Task requirements: Once you have read the records below, restate them word for word.

Dataset extract:
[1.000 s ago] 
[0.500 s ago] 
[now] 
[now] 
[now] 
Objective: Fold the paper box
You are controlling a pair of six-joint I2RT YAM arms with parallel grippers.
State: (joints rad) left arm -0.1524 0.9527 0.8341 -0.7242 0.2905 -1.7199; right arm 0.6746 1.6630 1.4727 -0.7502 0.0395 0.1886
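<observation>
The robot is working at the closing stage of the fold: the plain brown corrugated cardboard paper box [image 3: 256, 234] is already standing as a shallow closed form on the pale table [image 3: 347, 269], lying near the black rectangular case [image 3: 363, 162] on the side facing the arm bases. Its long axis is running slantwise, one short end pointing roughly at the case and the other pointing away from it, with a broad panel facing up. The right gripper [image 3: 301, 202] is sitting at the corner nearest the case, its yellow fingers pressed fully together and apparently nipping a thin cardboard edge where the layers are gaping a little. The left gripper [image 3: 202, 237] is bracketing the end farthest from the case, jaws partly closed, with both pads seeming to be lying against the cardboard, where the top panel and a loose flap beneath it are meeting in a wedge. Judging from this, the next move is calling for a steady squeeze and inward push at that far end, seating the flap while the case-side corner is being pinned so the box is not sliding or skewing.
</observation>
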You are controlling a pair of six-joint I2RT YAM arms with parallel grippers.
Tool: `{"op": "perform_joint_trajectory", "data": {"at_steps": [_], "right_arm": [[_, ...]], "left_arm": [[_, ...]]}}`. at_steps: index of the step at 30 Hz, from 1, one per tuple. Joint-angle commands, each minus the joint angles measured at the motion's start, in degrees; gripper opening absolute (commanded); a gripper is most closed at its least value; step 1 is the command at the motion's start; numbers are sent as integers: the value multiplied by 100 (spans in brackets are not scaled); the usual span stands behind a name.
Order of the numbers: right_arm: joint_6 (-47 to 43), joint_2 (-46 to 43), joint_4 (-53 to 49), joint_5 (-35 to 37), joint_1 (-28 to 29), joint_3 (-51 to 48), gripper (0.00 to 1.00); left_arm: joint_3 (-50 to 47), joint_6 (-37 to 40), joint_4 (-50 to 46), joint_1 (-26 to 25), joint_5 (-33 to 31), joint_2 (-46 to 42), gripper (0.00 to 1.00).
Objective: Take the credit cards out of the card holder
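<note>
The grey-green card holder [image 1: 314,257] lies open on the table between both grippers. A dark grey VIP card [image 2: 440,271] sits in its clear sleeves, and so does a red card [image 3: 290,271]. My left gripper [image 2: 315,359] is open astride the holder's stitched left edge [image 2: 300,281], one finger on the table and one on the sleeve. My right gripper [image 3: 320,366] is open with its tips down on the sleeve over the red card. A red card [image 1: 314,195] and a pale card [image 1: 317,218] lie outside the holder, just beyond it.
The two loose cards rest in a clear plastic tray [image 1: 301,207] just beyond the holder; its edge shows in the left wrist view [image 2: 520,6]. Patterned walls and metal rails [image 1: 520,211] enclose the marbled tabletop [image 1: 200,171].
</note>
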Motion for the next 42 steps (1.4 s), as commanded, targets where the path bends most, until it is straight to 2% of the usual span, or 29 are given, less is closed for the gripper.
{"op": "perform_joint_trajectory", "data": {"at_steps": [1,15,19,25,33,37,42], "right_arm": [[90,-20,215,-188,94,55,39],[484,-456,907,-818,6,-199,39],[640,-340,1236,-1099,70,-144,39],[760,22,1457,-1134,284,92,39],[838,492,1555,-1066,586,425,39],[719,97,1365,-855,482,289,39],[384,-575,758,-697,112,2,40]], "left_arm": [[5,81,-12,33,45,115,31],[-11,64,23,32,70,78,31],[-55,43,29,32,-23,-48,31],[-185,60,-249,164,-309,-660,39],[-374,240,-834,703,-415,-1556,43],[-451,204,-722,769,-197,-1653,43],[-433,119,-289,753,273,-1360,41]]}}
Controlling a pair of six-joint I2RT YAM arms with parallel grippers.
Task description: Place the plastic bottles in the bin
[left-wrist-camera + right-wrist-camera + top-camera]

Written solution:
[1.000 s ago] 
[0.500 s ago] 
[now] 
[now] 
[now] 
Objective: Fold the paper box
You are controlling a pair of six-joint I2RT YAM arms with parallel grippers.
State: (joints rad) left arm -0.1524 0.9527 0.8341 -0.7242 0.2905 -1.7199; right arm 0.6746 1.6630 1.4727 -0.7502 0.0395 0.1886
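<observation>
The robot is working at the closing stage of the fold: the plain brown corrugated cardboard paper box [image 3: 256, 234] is already standing as a shallow closed form on the pale table [image 3: 347, 269], lying near the black rectangular case [image 3: 363, 162] on the side facing the arm bases. Its long axis is running slantwise, one short end pointing roughly at the case and the other pointing away from it, with a broad panel facing up. The right gripper [image 3: 301, 202] is sitting at the corner nearest the case, its yellow fingers pressed fully together and apparently nipping a thin cardboard edge where the layers are gaping a little. The left gripper [image 3: 202, 237] is bracketing the end farthest from the case, jaws partly closed, with both pads seeming to be lying against the cardboard, where the top panel and a loose flap beneath it are meeting in a wedge. Judging from this, the next move is calling for a steady squeeze and inward push at that far end, seating the flap while the case-side corner is being pinned so the box is not sliding or skewing.
</observation>
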You are controlling a pair of six-joint I2RT YAM arms with parallel grippers.
Tool: `{"op": "perform_joint_trajectory", "data": {"at_steps": [_], "right_arm": [[_, ...]], "left_arm": [[_, ...]]}}`. at_steps: index of the step at 30 Hz, from 1, one per tuple. Joint-angle commands, each minus the joint angles measured at the motion's start, in degrees; gripper opening absolute (commanded); a gripper is most closed at its least value; step 1 is the command at the motion's start; numbers are sent as integers: the value multiplied by 100 (spans in brackets are not scaled); the usual span stands behind a name.
Order of the numbers: right_arm: joint_6 (-47 to 43), joint_2 (-46 to 43), joint_4 (-53 to 49), joint_5 (-35 to 37), joint_1 (-28 to 29), joint_3 (-51 to 48), gripper (0.00 to 1.00); left_arm: joint_3 (-50 to 47), joint_6 (-37 to 40), joint_4 (-50 to 46), joint_1 (-26 to 25), joint_5 (-33 to 31), joint_2 (-46 to 42), gripper (0.00 to 1.00).
Objective: Take the credit cards out of the card holder
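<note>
The grey-green card holder [image 1: 314,257] lies open on the table between both grippers. A dark grey VIP card [image 2: 440,271] sits in its clear sleeves, and so does a red card [image 3: 290,271]. My left gripper [image 2: 315,359] is open astride the holder's stitched left edge [image 2: 300,281], one finger on the table and one on the sleeve. My right gripper [image 3: 320,366] is open with its tips down on the sleeve over the red card. A red card [image 1: 314,195] and a pale card [image 1: 317,218] lie outside the holder, just beyond it.
The two loose cards rest in a clear plastic tray [image 1: 301,207] just beyond the holder; its edge shows in the left wrist view [image 2: 520,6]. Patterned walls and metal rails [image 1: 520,211] enclose the marbled tabletop [image 1: 200,171].
</note>
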Motion for the next 42 steps (1.4 s), as commanded, targets where the path bends most, until it is straight to 2% of the usual span, or 29 are given, less is closed for the gripper.
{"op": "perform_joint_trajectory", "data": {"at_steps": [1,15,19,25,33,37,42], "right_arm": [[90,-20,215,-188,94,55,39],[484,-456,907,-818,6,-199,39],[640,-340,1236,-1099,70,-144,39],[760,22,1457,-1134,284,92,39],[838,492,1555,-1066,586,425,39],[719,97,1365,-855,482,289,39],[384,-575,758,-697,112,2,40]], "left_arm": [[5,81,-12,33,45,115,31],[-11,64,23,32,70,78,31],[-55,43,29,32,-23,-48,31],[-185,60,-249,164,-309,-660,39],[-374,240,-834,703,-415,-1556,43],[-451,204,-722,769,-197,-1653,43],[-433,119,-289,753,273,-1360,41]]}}
Controlling a pair of six-joint I2RT YAM arms with parallel grippers.
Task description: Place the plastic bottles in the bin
[left-wrist-camera + right-wrist-camera + top-camera]

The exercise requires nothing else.